→ REQUIRED WORK:
What you return must match the entries word for word, minus the pictures.

(Collected data entries)
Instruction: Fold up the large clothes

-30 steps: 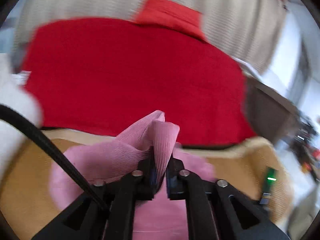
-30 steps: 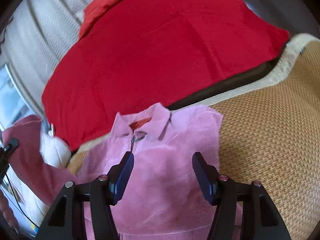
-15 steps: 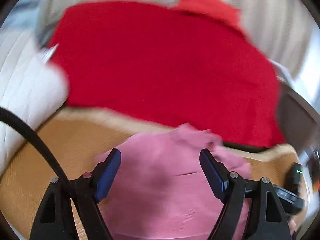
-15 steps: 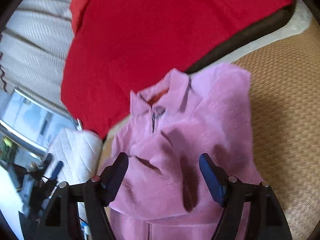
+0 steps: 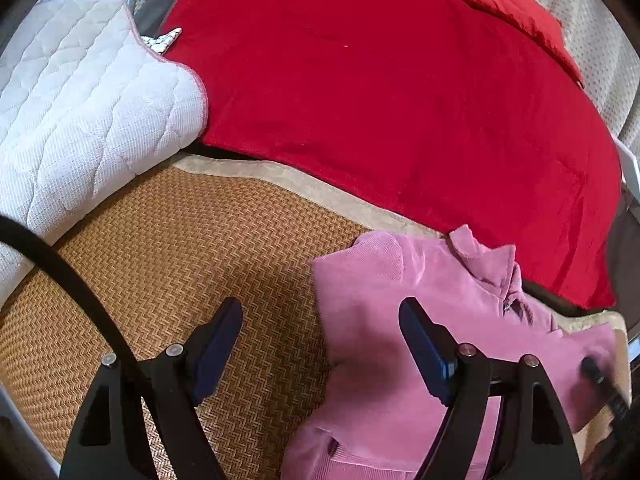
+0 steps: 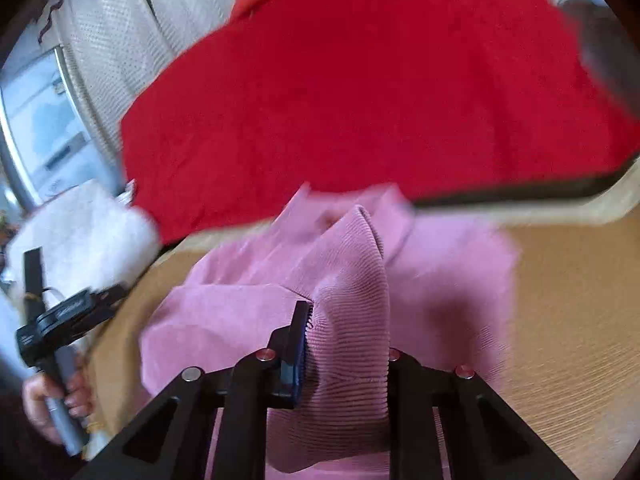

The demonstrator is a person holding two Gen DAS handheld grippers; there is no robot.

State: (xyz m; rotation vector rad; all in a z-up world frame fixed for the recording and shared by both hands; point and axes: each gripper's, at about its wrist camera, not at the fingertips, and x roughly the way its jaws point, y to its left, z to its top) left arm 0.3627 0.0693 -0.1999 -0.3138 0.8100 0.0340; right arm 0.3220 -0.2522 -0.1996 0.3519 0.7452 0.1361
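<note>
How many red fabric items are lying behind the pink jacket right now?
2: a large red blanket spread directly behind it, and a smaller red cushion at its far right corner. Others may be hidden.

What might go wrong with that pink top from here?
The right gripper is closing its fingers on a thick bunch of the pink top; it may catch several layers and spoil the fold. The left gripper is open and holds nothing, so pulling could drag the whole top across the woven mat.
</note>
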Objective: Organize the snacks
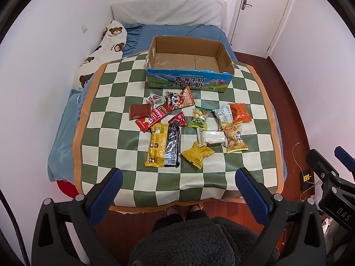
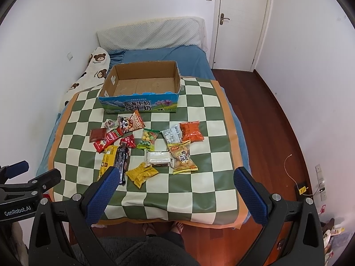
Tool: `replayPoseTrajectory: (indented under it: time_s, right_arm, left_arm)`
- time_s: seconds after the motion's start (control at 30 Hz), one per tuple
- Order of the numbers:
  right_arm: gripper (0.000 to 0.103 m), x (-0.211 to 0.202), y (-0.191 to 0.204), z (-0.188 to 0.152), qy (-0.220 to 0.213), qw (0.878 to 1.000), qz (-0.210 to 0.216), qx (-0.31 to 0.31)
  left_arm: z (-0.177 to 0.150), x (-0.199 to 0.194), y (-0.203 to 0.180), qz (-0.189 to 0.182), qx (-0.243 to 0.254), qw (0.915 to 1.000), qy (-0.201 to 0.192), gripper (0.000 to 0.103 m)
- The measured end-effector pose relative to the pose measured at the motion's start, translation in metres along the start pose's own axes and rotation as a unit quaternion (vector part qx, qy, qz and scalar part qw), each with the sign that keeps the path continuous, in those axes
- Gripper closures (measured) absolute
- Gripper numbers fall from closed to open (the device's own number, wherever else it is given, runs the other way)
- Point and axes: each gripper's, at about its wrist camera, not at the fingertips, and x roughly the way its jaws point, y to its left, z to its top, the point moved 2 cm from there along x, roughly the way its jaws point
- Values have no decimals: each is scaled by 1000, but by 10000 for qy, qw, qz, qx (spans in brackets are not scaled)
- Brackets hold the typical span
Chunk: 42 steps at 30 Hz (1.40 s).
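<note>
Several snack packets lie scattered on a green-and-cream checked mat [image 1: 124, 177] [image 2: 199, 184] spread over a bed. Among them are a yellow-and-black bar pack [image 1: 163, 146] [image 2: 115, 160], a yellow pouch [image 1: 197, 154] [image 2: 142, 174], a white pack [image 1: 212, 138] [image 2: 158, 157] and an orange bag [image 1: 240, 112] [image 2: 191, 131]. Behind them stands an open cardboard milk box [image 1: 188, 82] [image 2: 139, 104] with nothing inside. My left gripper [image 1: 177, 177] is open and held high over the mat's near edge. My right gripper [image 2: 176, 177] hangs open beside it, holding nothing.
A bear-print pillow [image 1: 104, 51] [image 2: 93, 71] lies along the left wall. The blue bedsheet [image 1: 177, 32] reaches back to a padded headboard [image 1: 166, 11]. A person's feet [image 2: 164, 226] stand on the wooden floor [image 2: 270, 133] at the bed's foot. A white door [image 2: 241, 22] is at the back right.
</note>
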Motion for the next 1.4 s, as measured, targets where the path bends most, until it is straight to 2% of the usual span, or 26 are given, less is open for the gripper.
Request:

→ OUTPUT BELOW:
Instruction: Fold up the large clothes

-30 steps: 
-30 steps: 
-15 steps: 
-15 steps: 
+0 steps: 
+0 steps: 

The demonstrator is a person holding two Gen DAS handheld grippers; there is no robot.

State: (xyz m; rotation vector rad; all in a z-up world frame fixed for the recording and shared by both hands; point and axes: each gripper's, at about its wrist camera, not at the fingertips, and x roughly the way its jaws point, y to its left, z to its top) left arm 0.3627 0.0693 -0.1999 -0.3138 0.8100 0.0340; right arm 0.3220 -0.2522 -0.1996 0.3519 0.7452 0.1361
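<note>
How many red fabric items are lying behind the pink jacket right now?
2: a large red blanket spread directly behind it, and a smaller red cushion at its far right corner. Others may be hidden.

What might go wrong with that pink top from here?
The right gripper is closing its fingers on a thick bunch of the pink top; it may catch several layers and spoil the fold. The left gripper is open and holds nothing, so pulling could drag the whole top across the woven mat.
</note>
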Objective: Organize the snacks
Tool: `replayPoseTrajectory: (indented under it: time_s, right_arm, left_arm)`
- time_s: seconds after the motion's start (control at 30 Hz), one per tuple
- Order of the numbers:
  right_arm: gripper (0.000 to 0.103 m), x (-0.211 to 0.202), y (-0.191 to 0.204), z (-0.188 to 0.152), qy (-0.220 to 0.213), qw (0.878 to 1.000), qz (-0.210 to 0.216), qx (-0.31 to 0.31)
  left_arm: z (-0.177 to 0.150), x (-0.199 to 0.194), y (-0.203 to 0.180), qz (-0.189 to 0.182), qx (-0.243 to 0.254), qw (0.915 to 1.000), qy (-0.201 to 0.192), gripper (0.000 to 0.103 m)
- The measured end-effector pose relative to the pose measured at the motion's start, translation in metres along the start pose's own axes and rotation as a unit quaternion (vector part qx, qy, qz and scalar part qw), each with the sign that keeps the path continuous, in those axes
- Gripper closures (measured) absolute
- Gripper numbers fall from closed to open (the device's own number, wherever else it is given, runs the other way)
- Point and axes: each gripper's, at about its wrist camera, not at the fingertips, and x roughly the way its jaws point, y to its left, z to its top, the point moved 2 cm from there along x, roughly the way its jaws point
- Values have no decimals: each is scaled by 1000, but by 10000 for qy, qw, qz, qx (spans in brackets are not scaled)
- Brackets hold the typical span
Chunk: 42 steps at 30 Hz (1.40 s).
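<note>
Several snack packets lie scattered on a green-and-cream checked mat [image 1: 124, 177] [image 2: 199, 184] spread over a bed. Among them are a yellow-and-black bar pack [image 1: 163, 146] [image 2: 115, 160], a yellow pouch [image 1: 197, 154] [image 2: 142, 174], a white pack [image 1: 212, 138] [image 2: 158, 157] and an orange bag [image 1: 240, 112] [image 2: 191, 131]. Behind them stands an open cardboard milk box [image 1: 188, 82] [image 2: 139, 104] with nothing inside. My left gripper [image 1: 177, 177] is open and held high over the mat's near edge. My right gripper [image 2: 176, 177] hangs open beside it, holding nothing.
A bear-print pillow [image 1: 104, 51] [image 2: 93, 71] lies along the left wall. The blue bedsheet [image 1: 177, 32] reaches back to a padded headboard [image 1: 166, 11]. A person's feet [image 2: 164, 226] stand on the wooden floor [image 2: 270, 133] at the bed's foot. A white door [image 2: 241, 22] is at the back right.
</note>
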Motion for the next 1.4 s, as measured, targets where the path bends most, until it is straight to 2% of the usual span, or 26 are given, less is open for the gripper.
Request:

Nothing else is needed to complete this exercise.